Please return the listing below from the line with "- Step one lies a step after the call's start" through its last line, exactly, and include nothing else.

++++ Source data

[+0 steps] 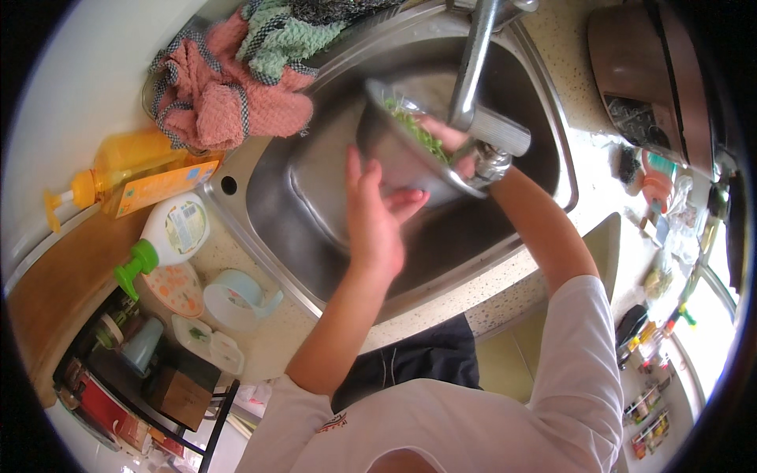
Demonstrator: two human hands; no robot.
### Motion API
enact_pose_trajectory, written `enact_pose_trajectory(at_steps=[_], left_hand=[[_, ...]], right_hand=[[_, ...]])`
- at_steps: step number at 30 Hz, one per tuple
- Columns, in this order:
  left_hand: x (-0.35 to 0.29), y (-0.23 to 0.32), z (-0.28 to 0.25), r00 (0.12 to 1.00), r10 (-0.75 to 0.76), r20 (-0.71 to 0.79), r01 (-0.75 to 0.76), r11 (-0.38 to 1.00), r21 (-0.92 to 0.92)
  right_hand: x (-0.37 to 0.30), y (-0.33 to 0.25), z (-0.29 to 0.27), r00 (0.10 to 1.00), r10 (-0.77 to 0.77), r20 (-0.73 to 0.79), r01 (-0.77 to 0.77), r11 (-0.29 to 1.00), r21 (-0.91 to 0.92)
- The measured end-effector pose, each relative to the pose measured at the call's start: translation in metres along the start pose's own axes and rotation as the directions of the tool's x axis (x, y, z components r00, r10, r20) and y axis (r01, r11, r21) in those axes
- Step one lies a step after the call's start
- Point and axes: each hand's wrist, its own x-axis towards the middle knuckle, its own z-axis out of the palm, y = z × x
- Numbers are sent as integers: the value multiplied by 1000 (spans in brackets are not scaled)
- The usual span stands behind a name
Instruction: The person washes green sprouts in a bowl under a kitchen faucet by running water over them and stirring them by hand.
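Observation:
A metal bowl [394, 162] is tilted above the sink basin, its mouth turned toward the upper right. Chopped green vegetables [414, 126] lie inside it. My right hand [451, 140] grips the bowl's rim, its fingers over the greens; the faucet head hides part of this hand. My left hand [374, 217] is held palm up at the outside of the bowl, its fingers spread; whether they touch the metal I cannot tell. Both hands are over the stainless steel sink [296, 260]. The chrome faucet [473, 79] reaches down close to the bowl and my right wrist.
Pink and green cloths [221, 94] lie at the sink's upper left. A yellow pump bottle [118, 165], a white bottle with a green cap [173, 232] and a pale blue cup [240, 299] stand at left. A brownish appliance [646, 79] sits at the upper right.

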Motion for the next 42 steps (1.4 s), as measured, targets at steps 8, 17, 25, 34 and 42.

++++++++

## Exercise answer
- Step one lies a step after the call's start
- Point and axes: each hand's wrist, its own x-axis towards the middle knuckle, its own z-axis out of the palm, y = z × x
- Numbers are sent as integers: the value multiplied by 1000 (spans in brackets are not scaled)
- The usual span stands behind a name
Instruction: The person washes green sprouts in a bowl under a kitchen faucet by running water over them and stirring them by hand.
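Observation:
A metal bowl [394, 162] is tilted above the sink basin, its mouth turned toward the upper right. Chopped green vegetables [414, 126] lie inside it. My right hand [451, 140] grips the bowl's rim, its fingers over the greens; the faucet head hides part of this hand. My left hand [374, 217] is held palm up at the outside of the bowl, its fingers spread; whether they touch the metal I cannot tell. Both hands are over the stainless steel sink [296, 260]. The chrome faucet [473, 79] reaches down close to the bowl and my right wrist.
Pink and green cloths [221, 94] lie at the sink's upper left. A yellow pump bottle [118, 165], a white bottle with a green cap [173, 232] and a pale blue cup [240, 299] stand at left. A brownish appliance [646, 79] sits at the upper right.
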
Motion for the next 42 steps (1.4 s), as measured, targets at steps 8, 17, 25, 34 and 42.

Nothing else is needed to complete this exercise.